The television mounted to the wall was tuned to one of those Saturday bass fishing shows that I abhorred. Nicole was keeping vigil beside the bed, with a copy of Us Weekly magazine open on her lap. More Harry and Meghan.
“Hey, stranger,” Dani said as if I had just returned from a quick trip to the cafeteria.
“Hay is for horses.” It was one of our jokes.
I leaned down and kissed her on the forehead. The skin felt as hot as it looked.
“You just missed Kathy,” she said. Her eyelids were heavy. Her throat sounded scratchy.
Nicole Tate rose to her feet as if in indignation, but it was only to take the inadequate bouquet from me. “Kathy Frost has been here a lot,” she said, emphasizing the last word so the message was unmistakable.
I leaned over the bed again and looked into Dani’s tired gray eyes. I had expected to see fear in them, but I didn’t.
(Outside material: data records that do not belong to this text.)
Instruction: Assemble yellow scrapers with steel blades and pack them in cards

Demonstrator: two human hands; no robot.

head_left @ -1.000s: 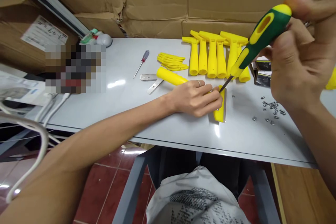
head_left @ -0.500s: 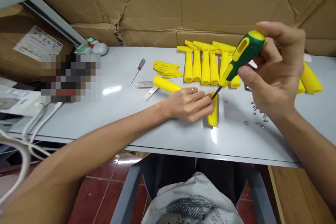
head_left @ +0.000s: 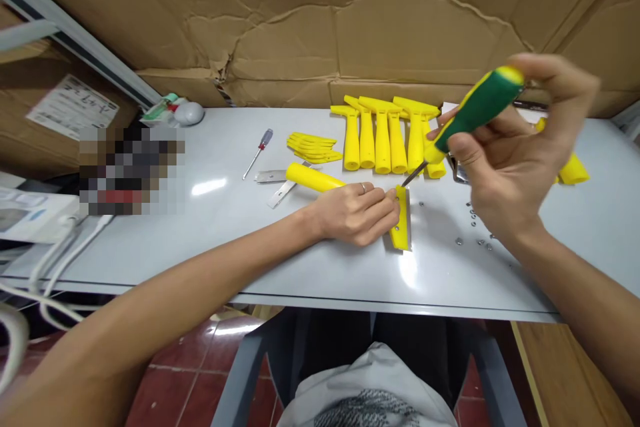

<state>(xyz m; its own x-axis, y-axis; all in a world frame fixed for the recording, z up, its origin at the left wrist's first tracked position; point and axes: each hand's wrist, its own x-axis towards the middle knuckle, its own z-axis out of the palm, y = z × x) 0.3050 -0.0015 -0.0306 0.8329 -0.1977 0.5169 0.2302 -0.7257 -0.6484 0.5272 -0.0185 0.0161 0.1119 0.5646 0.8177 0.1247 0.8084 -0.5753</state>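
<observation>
My left hand (head_left: 356, 215) is closed around a yellow plastic scraper (head_left: 314, 178), pressing it flat on the table. The scraper's handle points left, and its head with a thin metal blade along the edge sticks out on the right. A screw shows in the head below my fingers. My right hand (head_left: 525, 153) grips a green and yellow screwdriver (head_left: 480, 110), slanted down to the left. Its tip is at the upper end of the scraper's head; whether it sits in a screw I cannot tell. Small screws (head_left: 473, 216) lie on the table under my right hand.
Several yellow scraper handles (head_left: 382, 137) stand in a row at the back. Left of them are a stack of yellow strips (head_left: 314, 147), metal blades (head_left: 283, 191) and a small screwdriver (head_left: 259, 152). A cardboard sheet (head_left: 280, 33) walls the table's back; white cables (head_left: 75, 250) hang at left.
The camera view has shifted slightly. The screwdriver's handle has turned in my right hand and leans further right, with its shaft now visible near the scraper's head. My left hand still holds the scraper.
</observation>
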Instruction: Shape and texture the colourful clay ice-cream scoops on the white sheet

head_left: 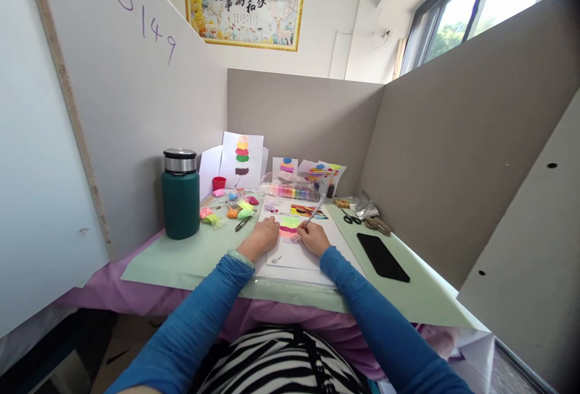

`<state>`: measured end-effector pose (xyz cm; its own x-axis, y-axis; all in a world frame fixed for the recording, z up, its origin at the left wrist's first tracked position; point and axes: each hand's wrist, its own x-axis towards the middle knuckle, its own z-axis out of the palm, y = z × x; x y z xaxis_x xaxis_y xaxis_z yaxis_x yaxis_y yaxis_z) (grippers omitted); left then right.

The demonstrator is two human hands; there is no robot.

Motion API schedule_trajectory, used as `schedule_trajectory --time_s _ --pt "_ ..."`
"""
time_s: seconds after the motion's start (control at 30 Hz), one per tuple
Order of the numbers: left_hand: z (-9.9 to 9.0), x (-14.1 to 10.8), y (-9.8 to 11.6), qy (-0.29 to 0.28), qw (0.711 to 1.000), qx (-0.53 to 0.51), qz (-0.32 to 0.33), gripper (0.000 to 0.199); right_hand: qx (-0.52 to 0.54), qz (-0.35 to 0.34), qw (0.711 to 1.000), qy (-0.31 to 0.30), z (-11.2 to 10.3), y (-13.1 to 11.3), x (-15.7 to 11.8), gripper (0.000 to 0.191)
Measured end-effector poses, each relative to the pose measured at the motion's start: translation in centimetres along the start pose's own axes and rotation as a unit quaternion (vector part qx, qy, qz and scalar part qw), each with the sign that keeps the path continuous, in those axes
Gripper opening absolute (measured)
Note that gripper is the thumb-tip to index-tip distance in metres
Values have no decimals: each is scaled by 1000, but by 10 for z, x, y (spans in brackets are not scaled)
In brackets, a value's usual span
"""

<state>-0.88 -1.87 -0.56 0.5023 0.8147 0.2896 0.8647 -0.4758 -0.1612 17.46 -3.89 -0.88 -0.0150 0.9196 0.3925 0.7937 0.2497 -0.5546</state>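
Step in hand: the right hand [313, 238] seems to be texturing the lower pink band on the drawing sheet [299, 258] with a fork [296, 238]; whether the tines press in is too small to tell.
Next move calls for: a still sheet and light, short strokes clear of the upper bands, I judge.
Table [167, 264]: one, beneath the sheet.
Standing painted cards [242, 161]: apparently four, overlapping, behind the sheet.
Bottle [180, 203]: one, well left of the sheet.
Drawing sheet: one being worked, before the person, between both hands.
Phone [383, 257]: one, right of the sheet.
Clear box of colours [292, 191]: one, just behind the sheet.
Hands: two; right fingers pinch the fork over the sheet, left hand [265, 238] rests bent-fingered at its left edge, any grip impossible to tell.
Colour lumps [232, 213]: about eight, bunched left of the sheet.
Fork: one, above the sheet.
Scissors [352, 219]: one pair, right of the sheet.
Red cup [219, 183]: one, behind and left of the sheet.
Pen [243, 223]: one, near the sheet's left side.
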Motion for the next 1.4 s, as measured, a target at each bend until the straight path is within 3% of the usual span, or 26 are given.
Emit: schedule_trajectory --time_s 0.33,0.57,0.97,1.17,1.4 --pt "2 1 -2 -2 1000 -6 6 30 -66 47 997 1 -12 13 2 14" --pt "-1 0 0 -10 1000 -8 1 31 0 17 1000 14 -4 3 1 15" --pt "-5 -2 1 -17 1000 -10 0 31 -52 49 997 9 -10 15 3 14" --pt "-5 -1 1 -17 1000 2 -1 31 -1 5 1000 -1 -3 4 0 15" --pt "-2 -1 0 -6 1000 -3 5 30 -64 41 997 -7 -7 4 -1 15"
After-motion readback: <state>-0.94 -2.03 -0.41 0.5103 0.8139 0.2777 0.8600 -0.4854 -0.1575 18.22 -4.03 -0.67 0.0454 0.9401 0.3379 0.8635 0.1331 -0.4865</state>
In her place, I would have been terrified. “You look good.”
“For someone whose brain was about to explode, you mean?”
“I’m sorry, Dani.”
“Why?”
“For not getting here sooner. I should have—”
“Yes!” said Nicole.
“Mom, can you give us a few minutes?”
“They’re going to be coming soon to take you for those scans, Danielle.”
She exerted herself to raise the arm with the IV from the mattress. “I’m not going anywhere.”